Many gardeners are intrigued by the idea of creating a
garden that will attract and nourish birds and bees and
butterflies, but few realize that such a garden can make a
genuine contribution to the well-being of wild creatures. Bees in
particular are suffering and there’s quite a lot we can do about
it. Honeybees have been hammered by a triple blow in recent
years. Millions have died because of tracheal mites that don’t
bother solitary bees at all. Further millions have been killed by
pesticides and certain herbicides intended for other targets.
Honeybees don’t really belong in the New World, let alone the
Pacific Northwest. Originally, a few hives were brought to New
England by settlers from Europe. Soon, they had adapted to the
new land and were so naturalized that many people forgot their
non-native status. In time, honeybees made their way west with
the wagon trains.
Once here, the social honeybees lost no time in taking
over the territory. Nobody knows how many native bees (all of
which are solitary, rather than collective hive-building bees)

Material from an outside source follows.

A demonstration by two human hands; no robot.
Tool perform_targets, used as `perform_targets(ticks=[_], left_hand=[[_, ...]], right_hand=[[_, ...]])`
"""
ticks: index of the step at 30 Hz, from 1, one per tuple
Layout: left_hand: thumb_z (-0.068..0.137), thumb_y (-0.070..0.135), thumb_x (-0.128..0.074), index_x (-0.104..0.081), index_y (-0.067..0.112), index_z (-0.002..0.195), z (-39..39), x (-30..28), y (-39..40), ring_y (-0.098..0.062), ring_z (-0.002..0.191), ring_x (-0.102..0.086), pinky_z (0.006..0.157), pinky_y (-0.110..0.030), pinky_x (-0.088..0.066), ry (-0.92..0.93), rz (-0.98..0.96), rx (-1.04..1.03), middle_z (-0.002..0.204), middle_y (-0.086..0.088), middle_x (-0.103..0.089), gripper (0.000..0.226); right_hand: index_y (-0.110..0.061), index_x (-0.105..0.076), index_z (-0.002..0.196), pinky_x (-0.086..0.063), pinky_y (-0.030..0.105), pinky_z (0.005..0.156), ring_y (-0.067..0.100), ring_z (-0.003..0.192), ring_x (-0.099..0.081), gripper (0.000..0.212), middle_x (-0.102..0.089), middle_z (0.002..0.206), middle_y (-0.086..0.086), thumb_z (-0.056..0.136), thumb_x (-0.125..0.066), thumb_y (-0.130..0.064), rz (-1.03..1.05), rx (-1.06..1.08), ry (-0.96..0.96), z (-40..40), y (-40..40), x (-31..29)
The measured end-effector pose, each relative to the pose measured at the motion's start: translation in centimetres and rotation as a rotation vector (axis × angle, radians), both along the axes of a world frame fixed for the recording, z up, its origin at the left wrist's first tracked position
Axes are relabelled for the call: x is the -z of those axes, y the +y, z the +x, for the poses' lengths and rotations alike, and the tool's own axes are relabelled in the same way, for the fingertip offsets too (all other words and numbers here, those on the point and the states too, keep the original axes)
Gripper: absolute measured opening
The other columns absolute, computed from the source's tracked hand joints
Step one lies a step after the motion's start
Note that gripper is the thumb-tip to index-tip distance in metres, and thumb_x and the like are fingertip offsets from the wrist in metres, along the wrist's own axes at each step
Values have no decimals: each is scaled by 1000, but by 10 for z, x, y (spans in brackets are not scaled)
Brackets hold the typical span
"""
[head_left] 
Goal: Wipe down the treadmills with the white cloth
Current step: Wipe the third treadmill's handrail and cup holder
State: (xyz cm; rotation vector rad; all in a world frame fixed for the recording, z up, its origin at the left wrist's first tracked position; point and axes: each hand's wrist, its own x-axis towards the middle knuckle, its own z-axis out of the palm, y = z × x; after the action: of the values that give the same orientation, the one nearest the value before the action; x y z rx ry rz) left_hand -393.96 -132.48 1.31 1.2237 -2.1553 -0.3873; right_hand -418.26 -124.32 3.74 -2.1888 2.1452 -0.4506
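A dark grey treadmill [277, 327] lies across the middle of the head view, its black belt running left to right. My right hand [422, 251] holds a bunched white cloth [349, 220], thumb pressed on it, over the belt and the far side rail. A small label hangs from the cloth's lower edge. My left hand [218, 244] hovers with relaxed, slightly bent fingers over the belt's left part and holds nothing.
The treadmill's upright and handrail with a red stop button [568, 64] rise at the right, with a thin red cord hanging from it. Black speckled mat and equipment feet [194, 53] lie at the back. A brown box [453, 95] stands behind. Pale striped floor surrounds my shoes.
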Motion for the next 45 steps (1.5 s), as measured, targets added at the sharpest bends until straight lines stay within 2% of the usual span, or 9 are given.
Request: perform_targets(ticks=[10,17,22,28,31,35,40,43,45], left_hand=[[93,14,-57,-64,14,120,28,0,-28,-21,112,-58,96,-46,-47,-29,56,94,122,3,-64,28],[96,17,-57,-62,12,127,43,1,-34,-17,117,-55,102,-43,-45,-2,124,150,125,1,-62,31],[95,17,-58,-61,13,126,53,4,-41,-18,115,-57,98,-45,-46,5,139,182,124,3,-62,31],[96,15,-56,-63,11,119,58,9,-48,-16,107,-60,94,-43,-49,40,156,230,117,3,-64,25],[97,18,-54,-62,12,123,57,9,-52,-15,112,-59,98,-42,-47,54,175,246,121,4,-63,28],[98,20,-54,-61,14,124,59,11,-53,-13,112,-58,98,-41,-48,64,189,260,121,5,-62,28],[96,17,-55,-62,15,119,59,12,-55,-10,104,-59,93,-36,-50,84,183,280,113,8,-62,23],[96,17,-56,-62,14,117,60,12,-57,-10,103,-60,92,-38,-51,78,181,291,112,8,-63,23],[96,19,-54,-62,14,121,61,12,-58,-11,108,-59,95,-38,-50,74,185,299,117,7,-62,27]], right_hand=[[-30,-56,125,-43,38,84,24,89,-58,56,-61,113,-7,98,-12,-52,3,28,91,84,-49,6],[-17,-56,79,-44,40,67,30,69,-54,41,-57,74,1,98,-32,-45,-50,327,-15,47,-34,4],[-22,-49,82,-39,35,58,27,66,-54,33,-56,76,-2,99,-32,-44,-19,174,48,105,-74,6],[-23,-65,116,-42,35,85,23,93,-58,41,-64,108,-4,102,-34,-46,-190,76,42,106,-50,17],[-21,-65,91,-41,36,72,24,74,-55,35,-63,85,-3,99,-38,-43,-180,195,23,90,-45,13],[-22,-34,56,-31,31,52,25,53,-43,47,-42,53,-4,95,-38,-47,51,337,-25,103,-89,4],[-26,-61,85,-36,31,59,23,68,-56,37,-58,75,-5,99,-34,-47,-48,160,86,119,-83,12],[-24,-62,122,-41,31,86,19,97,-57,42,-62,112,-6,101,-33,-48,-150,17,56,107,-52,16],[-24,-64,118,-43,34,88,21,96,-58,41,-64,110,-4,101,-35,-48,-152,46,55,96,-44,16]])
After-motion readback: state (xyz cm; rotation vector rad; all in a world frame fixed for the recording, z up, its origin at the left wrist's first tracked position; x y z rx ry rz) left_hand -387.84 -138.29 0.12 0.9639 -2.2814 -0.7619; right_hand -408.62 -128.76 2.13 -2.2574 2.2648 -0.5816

lost out to the more efficient honeybees. Over the past decade,
disease has evened the score, but at a terrible price for both
team players and loner bees. If you have noticed poor fruit set or
low vegetable yields in recent summers, lack of pollination may
well be the underlying cause. The best way to avoid such
problems is to encourage native bees and other pollinators to
make their homes in our gardens. To learn a lot more about the
habits and needs of our gentle, nonaggressive native bees, seek
out a pair of handbooks by Bellingham, Washington author,
Brian Griffin. The Humble Bumble Bee ($9.95) comes only as a
handbook, but The Orchard Mason Bee book ($9.95) also
comes in audio tape ($10) and video ($15) versions. All are
published by Knox Cellars Press in Bellingham.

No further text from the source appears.